**What to produce:**
Every line from the one that contains "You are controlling" to the end of the material below should be output exactly, with both ends included and nothing else.

**Provided data:**
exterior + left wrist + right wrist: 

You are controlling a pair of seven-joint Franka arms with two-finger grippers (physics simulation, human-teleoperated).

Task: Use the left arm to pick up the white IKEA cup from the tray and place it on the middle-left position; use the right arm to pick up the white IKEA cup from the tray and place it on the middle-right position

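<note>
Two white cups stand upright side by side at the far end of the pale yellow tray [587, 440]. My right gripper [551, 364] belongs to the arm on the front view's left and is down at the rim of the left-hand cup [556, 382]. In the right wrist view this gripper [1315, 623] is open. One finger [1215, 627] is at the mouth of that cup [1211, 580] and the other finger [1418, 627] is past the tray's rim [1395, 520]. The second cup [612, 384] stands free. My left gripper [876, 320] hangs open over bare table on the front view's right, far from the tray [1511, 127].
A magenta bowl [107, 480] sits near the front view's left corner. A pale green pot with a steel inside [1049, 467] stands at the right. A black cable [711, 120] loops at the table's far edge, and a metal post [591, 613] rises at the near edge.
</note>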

**Response to this exercise:**
You are controlling a pair of seven-joint Franka arms with two-finger grippers (physics simulation, human-teleoperated).

Task: Use the left arm to pick up the white IKEA cup from the tray and place it on the middle-left position; use the right arm to pick up the white IKEA cup from the tray and place it on the middle-right position

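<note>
Two white cups stand upright side by side at the far end of the pale yellow tray [587, 440]. My right gripper [551, 364] belongs to the arm on the front view's left and is down at the rim of the left-hand cup [556, 382]. In the right wrist view this gripper [1315, 623] is open. One finger [1215, 627] is at the mouth of that cup [1211, 580] and the other finger [1418, 627] is past the tray's rim [1395, 520]. The second cup [612, 384] stands free. My left gripper [876, 320] hangs open over bare table on the front view's right, far from the tray [1511, 127].
A magenta bowl [107, 480] sits near the front view's left corner. A pale green pot with a steel inside [1049, 467] stands at the right. A black cable [711, 120] loops at the table's far edge, and a metal post [591, 613] rises at the near edge.
</note>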

With this, the answer is done.